You sure? I don’t think so… Could you provide some sources?

en.m.wikipedia.org/wiki/Eastern_Orthodox_teaching_regarding_the_Filioque
orthodoxwiki.org/Holy_Spirit

We believe the Holy Spirit comes from the Father but is sent by the Son. We don’t believe in duel procession.

I am still scratching my head at “the Catholic Church has Peter while the EO churches do not.” :stuck_out_tongue:

The Pope is the successor to Peter. That’s what I meant. I didn’t feel like going into long detailed definitions since the details of things like Papal Primacy can be found in the Catholic Answers articles on this website.

This isn’t accurate. While there are many Orthodox who state the Catholic version of the Creed may actually be more accurate than the Orthodox, the Orthodox Church never acquiesced. The mere fact the Orthodox Church believed the Catholic Church did not utilize the appropriate means to make the change prevented any further discussion on the matter. The Orthodox Church to this day empathically upholds the original Creed. There can be a discussion about which one is more accurate or if both in a sense are accurate, but the Orthodox Church does not support the Filioque in any way and according to the Orthodox Church, it never will unless the appropriate process is conducted and they universally accept it.

I believe it was meant to say the Orthodox Church does not accept the Pope as the universal leader of the earthly Church, Papal Primacy, as the Vicar of Christ.

You didn’t say anything differently than I did.

To infer however as one person did that one Church believes (irrespective of documentation) that the Holy Spirit proceeds from Two Person of God while the other Church believes that the Holy Spirit proceeds from only One Person of God is emphatically wrong. The Orthodox Church does indeed believe what the Filioque states.

As far as whether or not the Filioque adds accuracy to the creed, I didn’t address that.

There is absolutely no difference in the belief. Only a disagreement in how the creed was changed.

No, it does not. You stated:

Both the Catholic and Orthodox Churches believe that the Holy Spirit proceeds from both the Father and the Son.

It is not accurate. Only one believes this, the other does not. One believes the Holy Spirit proceeds only from the Father.

Here is the creed from this Greek Orthodox link: goarch.org/chapel/liturgical_texts/creed

I believe in one God, Father Almighty, Creator of
heaven and earth, and of all things visible and invisible.

And in one Lord Jesus Christ, the only-begotten Son of
God, begotten of the Father before all ages;

Light of Light, true God of true God, begotten,
not created, of one essence with the Father
through Whom all things were made.

Who for us men and for our salvation
came down from heaven and was incarnate
of the Holy Spirit and the Virgin Mary and became man.
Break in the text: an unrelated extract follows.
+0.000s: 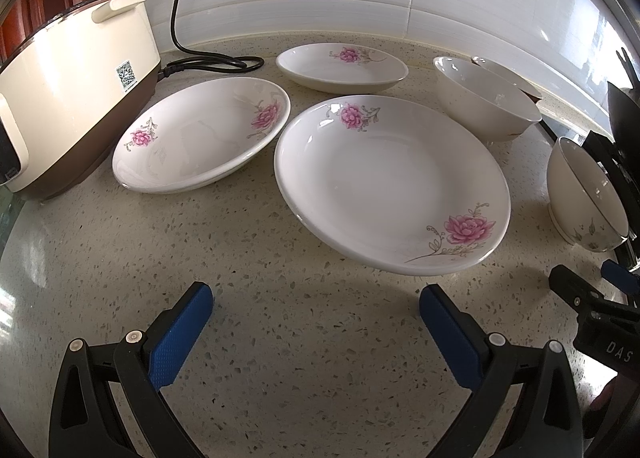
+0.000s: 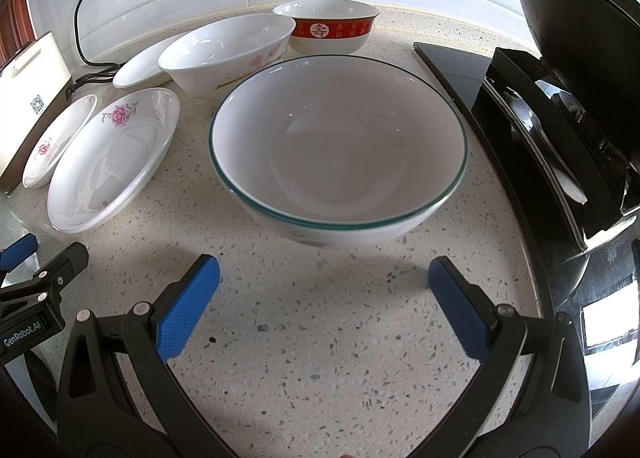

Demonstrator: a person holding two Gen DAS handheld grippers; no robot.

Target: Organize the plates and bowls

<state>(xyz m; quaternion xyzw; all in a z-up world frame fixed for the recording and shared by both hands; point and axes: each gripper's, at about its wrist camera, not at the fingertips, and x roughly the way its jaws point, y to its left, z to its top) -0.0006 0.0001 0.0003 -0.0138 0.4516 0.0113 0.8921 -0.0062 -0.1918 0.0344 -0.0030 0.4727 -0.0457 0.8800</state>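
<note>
In the left wrist view three white plates with pink flowers lie on the speckled counter: a near one (image 1: 392,181), a left one (image 1: 200,133) and a far one (image 1: 340,65). A white bowl (image 1: 484,97) and a green-rimmed bowl (image 1: 580,193) stand to the right. My left gripper (image 1: 316,306) is open and empty in front of the near plate. In the right wrist view the green-rimmed bowl (image 2: 340,145) sits just ahead of my open, empty right gripper (image 2: 324,278). Behind it stand a white bowl (image 2: 228,49) and a red-banded bowl (image 2: 328,29). The plates (image 2: 112,153) lie to the left.
A cream and brown electric cooker (image 1: 68,97) with a black cable (image 1: 180,17) stands at the left by the tiled wall. A black stove with a wok (image 2: 560,97) borders the counter on the right. My right gripper's arm (image 1: 592,310) shows at the left view's right edge.
</note>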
He was crucified for us under Pontius Pilate,
and suffered and was buried;

And He rose on the third day,
according to the Scriptures.

He ascended into heaven
and is seated at the right hand of the Father;

And He will come again with glory to judge the living
and dead. His kingdom shall have no end.

And in the Holy Spirit, the Lord, the Creator of life,
Who proceeds from the Father, Who together with the
Father and the Son
is worshipped and glorified, Who
spoke through the prophets.

In one, holy, catholic, and apostolic Church.

I confess one baptism for the forgiveness of sins.

I look for the resurrection of the dead,
and the life of the age to come.

Amen.

For some individuals (I happen to be one of them), but not the Church as a whole. And depending on how one defines the differences, they can be massive.

You comments are incorrect. The Orthodox Church does not believe that the Holy Spirit proceeds ONLY from God the Father, to the exclusion of God the Son. Cutting and pasting the creed does not change this fact.

There is no difference in belief.

There is a spat over changing the creed.

Ok. The entire Orthodox Church disagrees with you, but I will not argue.